*YOUR GOAL*. Write out, exactly and only, the lines that run from the top of the records to the line with "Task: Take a". Include both ends; exclude pictures.

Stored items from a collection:
· · ·

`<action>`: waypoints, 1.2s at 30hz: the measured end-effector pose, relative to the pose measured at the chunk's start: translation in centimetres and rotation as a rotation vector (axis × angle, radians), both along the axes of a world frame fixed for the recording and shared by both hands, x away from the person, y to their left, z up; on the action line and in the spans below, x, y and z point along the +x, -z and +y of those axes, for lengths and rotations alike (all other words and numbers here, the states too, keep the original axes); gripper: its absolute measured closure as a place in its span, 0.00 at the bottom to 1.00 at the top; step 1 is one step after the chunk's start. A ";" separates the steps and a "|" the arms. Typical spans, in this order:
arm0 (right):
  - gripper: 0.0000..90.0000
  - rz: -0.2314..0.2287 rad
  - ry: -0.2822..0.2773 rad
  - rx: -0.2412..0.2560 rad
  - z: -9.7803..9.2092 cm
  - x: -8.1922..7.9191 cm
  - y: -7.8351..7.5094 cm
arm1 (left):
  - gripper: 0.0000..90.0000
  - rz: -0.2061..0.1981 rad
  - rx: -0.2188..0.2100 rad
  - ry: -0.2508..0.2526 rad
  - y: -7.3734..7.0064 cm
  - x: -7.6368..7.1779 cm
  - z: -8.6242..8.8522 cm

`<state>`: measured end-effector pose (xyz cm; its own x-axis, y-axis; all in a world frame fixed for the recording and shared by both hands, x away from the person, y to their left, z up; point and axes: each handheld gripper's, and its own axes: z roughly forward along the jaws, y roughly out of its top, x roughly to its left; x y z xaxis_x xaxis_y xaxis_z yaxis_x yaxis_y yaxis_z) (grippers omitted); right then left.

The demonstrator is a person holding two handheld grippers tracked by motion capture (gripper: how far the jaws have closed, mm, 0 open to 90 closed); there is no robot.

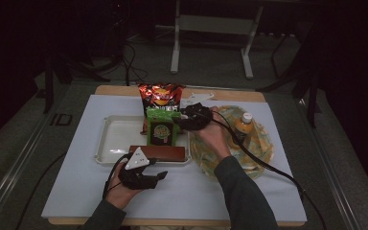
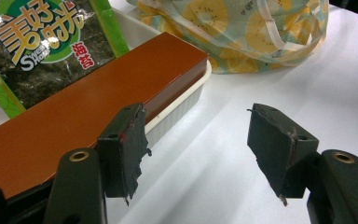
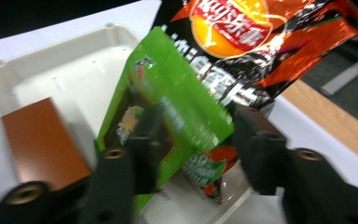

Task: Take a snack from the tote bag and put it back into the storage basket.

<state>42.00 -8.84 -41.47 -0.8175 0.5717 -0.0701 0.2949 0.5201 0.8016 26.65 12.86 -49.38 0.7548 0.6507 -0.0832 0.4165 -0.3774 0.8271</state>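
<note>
Standing the green seaweed packet [image 1: 162,130] in the white tray [image 1: 110,139] is the step in hand, and the high view shows the right gripper [image 1: 188,118] at the packet's upper right edge while the packet sits upright in front of the red chip bag [image 1: 161,94] and behind the brown box [image 1: 158,153]; the left gripper [image 1: 154,176] waits on the worktop [image 1: 76,182] just in front of the tray. From the left gripper view, its 2 jaws stand wide apart on nothing, the brown box [image 2: 84,112] just beside 1 of them, so it should stay clear. From the right gripper view, the jaws bracket the blurred packet [image 3: 168,112] with a gap on one side, seemingly released; a good finish would be to back straight away without tipping the packet, judging by its lean against the chip bag [image 3: 261,42].
</note>
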 end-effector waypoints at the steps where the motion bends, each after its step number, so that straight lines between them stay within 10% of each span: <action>1: 0.67 -0.006 0.002 -0.014 -0.1 -0.1 0.1 | 0.41 0.000 0.001 0.001 0.0 0.0 0.0; 10: 0.84 0.032 -0.020 -0.040 0.3 -0.3 1.9 | 0.41 0.002 0.002 0.002 0.0 0.0 -0.1; 36: 0.89 0.037 -0.019 -0.083 -1.8 -2.2 2.0 | 0.41 0.008 0.007 0.003 0.3 0.0 -0.3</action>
<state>39.77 -10.62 -43.45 -0.8312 0.5493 -0.0864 0.3128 0.5904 0.7440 26.69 12.58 -49.65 0.7560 0.6491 -0.0847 0.4220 -0.3843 0.8211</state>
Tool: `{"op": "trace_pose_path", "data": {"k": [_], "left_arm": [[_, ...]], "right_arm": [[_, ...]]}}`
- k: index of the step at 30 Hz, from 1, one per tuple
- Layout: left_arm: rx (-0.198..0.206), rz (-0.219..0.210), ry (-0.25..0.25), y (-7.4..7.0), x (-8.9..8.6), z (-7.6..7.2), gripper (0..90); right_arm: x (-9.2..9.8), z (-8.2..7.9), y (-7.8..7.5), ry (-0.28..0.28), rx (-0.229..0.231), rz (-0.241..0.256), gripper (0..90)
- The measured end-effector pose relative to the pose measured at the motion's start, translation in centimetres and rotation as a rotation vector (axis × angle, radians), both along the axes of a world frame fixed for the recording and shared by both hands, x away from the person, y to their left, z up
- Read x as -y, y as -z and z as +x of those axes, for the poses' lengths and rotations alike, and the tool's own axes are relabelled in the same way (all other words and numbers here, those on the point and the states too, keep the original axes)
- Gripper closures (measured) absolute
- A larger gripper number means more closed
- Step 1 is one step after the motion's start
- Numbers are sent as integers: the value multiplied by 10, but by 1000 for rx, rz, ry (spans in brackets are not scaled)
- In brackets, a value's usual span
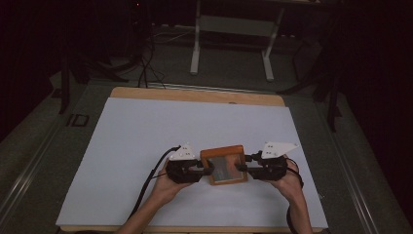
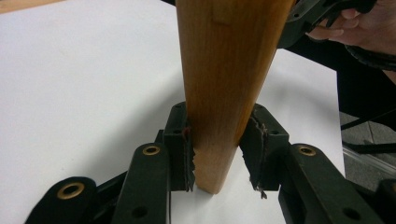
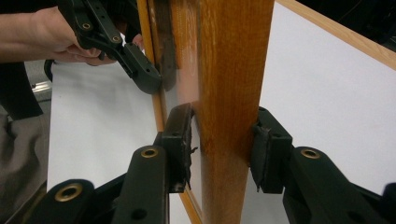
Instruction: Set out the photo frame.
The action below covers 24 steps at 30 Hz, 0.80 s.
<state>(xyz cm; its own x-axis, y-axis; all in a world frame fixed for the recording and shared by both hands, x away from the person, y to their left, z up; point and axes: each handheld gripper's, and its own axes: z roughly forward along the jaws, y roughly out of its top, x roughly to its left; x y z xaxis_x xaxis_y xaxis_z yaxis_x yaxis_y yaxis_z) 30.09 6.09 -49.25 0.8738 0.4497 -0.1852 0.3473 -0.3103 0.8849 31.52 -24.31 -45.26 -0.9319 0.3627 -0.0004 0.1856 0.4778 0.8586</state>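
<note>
From the high view, a wooden picture frame with a glass-like panel is sitting at the near middle of the white sheet covering the wooden table. The left gripper is gripping the frame's left side and the right gripper its right side, each held in one of the person's hands, with forearms entering from the bottom edge. A black cable is trailing from the left gripper toward the near edge. Beyond the table, a white stand is sitting on the dark floor.

In the left gripper view, the left gripper is clamping the frame's wooden rail; both jaws are pressing against its opposite faces, above the white sheet. The other gripper and hand are showing at the upper right.

In the right gripper view, the right gripper is squeezing the frame's rail between its two jaws, with the reflective panel to the left. Farther off, the left gripper is meeting the frame's far side.
</note>
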Motion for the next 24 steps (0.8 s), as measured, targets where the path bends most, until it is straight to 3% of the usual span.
{"op": "trace_pose_path", "data": {"k": [10,24], "left_arm": [[25,-8,-5,-9,-7,0,651],[26,-19,-8,-16,-16,2,651]], "right_arm": [[-4,-1,-5,5,6,23,628],[-11,1,-5,17,-18,54,627]]}}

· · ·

*RESPONSE TO THIS TASK*.
`<action>`: waypoints, 1.2s at 30hz: the measured end-effector pose, relative to the pose measured at the chunk's start: translation in centimetres and rotation as a rotation vector (axis × angle, radians), both along the axes of a world frame fixed for the recording and shared by both hands, x away from the person, y to their left, z up; on the action line and in the spans below, x, y and z point along the +x, -z and +y of those axes, for lengths and rotations alike (all other words and numbers here, the states too, keep the original axes); gripper: its absolute measured closure as a place in its span, 0.00 at the bottom to 1.00 at the top; step 1 is one step after the chunk's start. A ";" separates the steps and a "|" the arms. Typical spans, in this order:
arm0 (right):
  - gripper: 0.0000..90.0000
  - rz: -0.2314..0.2287 rad
  - ry: -0.2822..0.2773 rad
  - rx: -0.2412..0.2560 rad
  - z: -9.7803..9.2092 cm
  - x: -8.1922..7.9191 cm
  - y: -7.8351..7.5094 cm
arm1 (left):
  - gripper: 0.0000..90.0000
  - rz: -0.2061..0.1981 rad
  - rx: -0.2188..0.2100 rad
  - ry: -0.2508..0.2526 rad
  - y: -7.3734..7.0064 cm
  - x: -7.6368..7.1779 cm
  - z: -8.6242..8.8522 cm

`<state>`: measured end-effector pose (xyz cm; its own x-axis, y-axis; all in a world frame fixed for the recording and shared by both hands, x away from the person, y to their left, z up; point and axes: each handheld gripper's, and its own axes: z roughly forward along the jaws, y roughly out of its top, x roughly to its left; x y z xaxis_x xaxis_y xaxis_z yaxis_x yaxis_y yaxis_z) (grippers omitted); right then left.

The demonstrator is a person holding two handheld grippers tracked by motion capture (gripper: how far the jaws have closed, mm, 0 open to 90 closed); there is no robot.


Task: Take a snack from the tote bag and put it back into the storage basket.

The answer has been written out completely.